II
La mañana del veintiuno salí rápidamente de mi casa. Después de varios meses había conseguido dormir, y el cansancio acumulado me hizo pasarme de hora. Eran las once y media cuando llegué a la cafetería. Mientras me quitaba el abrigo, mis ojos pardos buscaron de forma distraída al muchacho que me hacía compañía todas las tardes, y cuando me di cuenta de lo que estaba haciendo, me sentí tremendamente culpable. No te estaba cambiando, eso era imposible; tú eras irremplazable, pero su compañía me hacía sentir mejor.
—¡Buenos días! —escuché su voz aguda y entusiasta a mis espaldas—. Creí que no vendrías hoy, estoy esperándote desde las nueve.
—Me quedé dormido —admití, tomando asiento.
—Te ves mejor, las ojeras ya no se te notan tanto. ¿Tienes problemas para dormir?
Lo miré serio, entrelazando mis dedos sobre la superficie de formica de la mesa. Siempre me fue difícil entablar conversaciones triviales con las personas por mi timidez. Tú habías conseguido romper con eso cuando te sentaste en esta misma mesa por primera vez y comenzaste a hablarme como si me conocieras de toda la vida, mientras bebíamos un café cortado.
—Sí, de vez en cuando —respondí serio.
—Tomar café todos los días no debe ser muy bueno entonces —acompañó aquel comentario con una sonrisa.
Asentí, mirando mis dedos entrelazados sobre la mesa. Solo en ese momento noté que me había puesto tenso.
El mozo llegó con mi cortado y trajo para mi acompañante una taza de chocolate con crema batida y canela. El aroma de mi café mezclado con el chocolate y la canela fueron una combinación fantástica que me hizo desear un poco de esa crema tan apetitosa que flotaba sobre el líquido humeante.
—¿Qué es eso?
—Toma, pruébala —dijo, ofreciéndome una cucharita con un poco de crema.
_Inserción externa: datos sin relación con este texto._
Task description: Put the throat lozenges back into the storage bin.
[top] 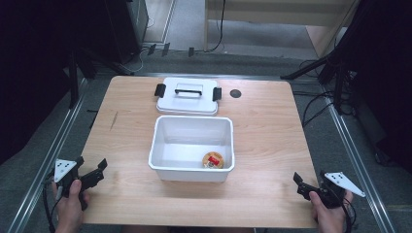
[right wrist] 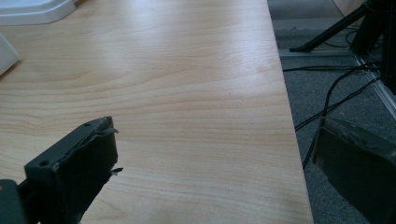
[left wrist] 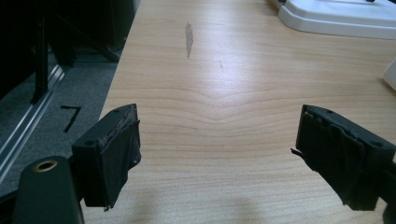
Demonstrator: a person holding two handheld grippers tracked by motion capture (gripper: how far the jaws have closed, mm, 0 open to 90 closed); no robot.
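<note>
High view: a white plastic box point(top: 192, 145) sits mid-table with a small round tin point(top: 213, 159) inside, its lid point(top: 187, 96) lying just behind. The lid looks light, stiff and smooth; its black handle point(top: 188, 91) seems the surest hold. Left gripper point(top: 91, 175) and right gripper point(top: 304, 187) rest near the corners, jaws spread, empty

A lab or test room: a bare wooden table point(top: 262, 141) stands on grey carpet point(top: 320, 145), with black stand legs point(top: 311, 68) and loose cables point(top: 316, 109) at two o'clock, metal floor rails point(top: 39, 170) at nine o'clock, and dark equipment racks point(top: 121, 24) at eleven o'clock.
</note>
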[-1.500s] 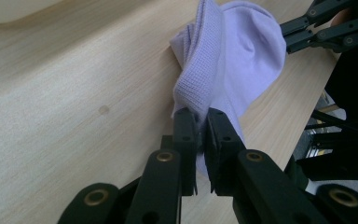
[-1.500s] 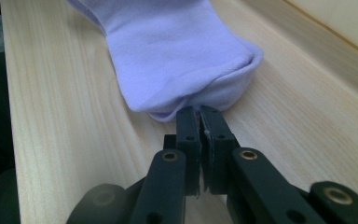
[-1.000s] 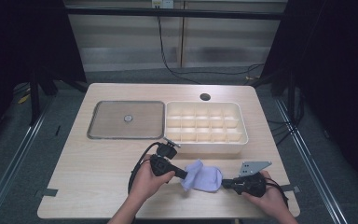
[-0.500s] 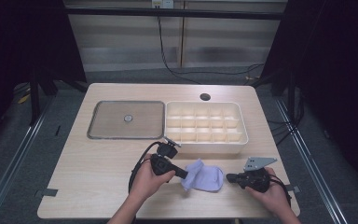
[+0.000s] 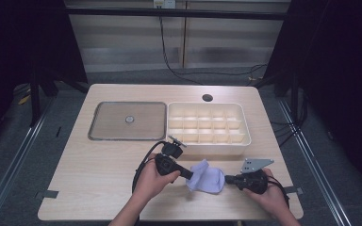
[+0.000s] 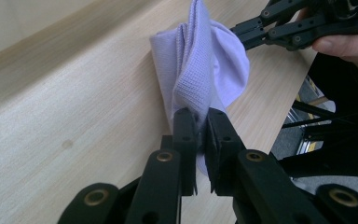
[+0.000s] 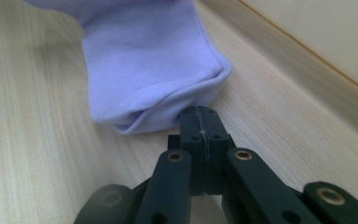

Tomé la cuchara y al llevármela a la boca, el sabor dulzón se sintió fantástico.
—Deberías pedir tu café con un poco de crema también, aquí la hacen deliciosa.
Asentí de nuevo, esbozando una media sonrisa. El chico se llevó a la taza a la boca para probar el primer sorbo y al dejarla nuevamente sobre el platillo, la crema había dejado un bigote blanco sobre su labio superior.
—Tienes... —hice un gesto, señalando mi boca.
—Oh, ¡lo siento!
Pasamos la tarde conversando sobre nuestras vidas. El chico me contó sobre su familia, yo le conté de ti. Quizá notó el brillo de mis ojos cuando recordaba nuestros momentos juntos, esa fascinación absurda que envolvía cada cosa que tenía que ver contigo seguro fue lo que me dejó en evidencia. Entonces, en medio de la conversación, soltó la pregunta que yo me planteé durante muchísimo tiempo.
—Estabas enamorado de él, ¿cierto?
Me quedé pasmado, mirándolo con los ojos bien abiertos. Yo conocía muy bien la respuesta, porque ese sentimiento ardió en mi pecho durante tanto tiempo que tuve que aprender a vivir con él. Sin embargo, admitirlo frente a otra persona era algo que jamás me había planteado. Titubeé antes de responder, y mis palabras parecieron escaparse de mi boca contra mi voluntad.
—Sí, quiero decir... ¡no!, éramos mejores amigos...
—Ese es el tipo de amor que más duele, ¿cierto?, lo peor es el miedo a perder su amistad, te lo guardas porque no quieres estropearlo todo —dijo con una sonrisa, como si conociera mejor que nadie ese sentimiento.
—Lo perdí de todas maneras... —dije con amargura, y la presión en mi pecho amenazó con robarme el aliento.
—De seguro él tuvo sus motivos para tomar esa decisión, pero no creo que esté feliz de que tú te estés ahogando en una taza de café y no duermas por las noches pensando en lo que podrías haberle dicho. A veces las cosas suceden por alguna razón, hay que aprender a aceptarlo y seguir adelante.
—Sí, pero es tan difícil afrontarlo y entender que nunca más voy a poder... —guardé silencio cuando sentí el nudo en la garganta de nuevo.
El chico tomó nuevamente su cucharita, la cargó con otro copo de crema y me la acercó a la boca.
—Prueba otro poco, esa parte tiene más canela —dijo sonriente.
Abrí la boca con vergüenza y disfruté a nueva cuenta de la combinación de sabores. Quizás el café me estaba amargando más de la cuenta, y esa cuota dulce era el remedio perfecto para evadir la tristeza.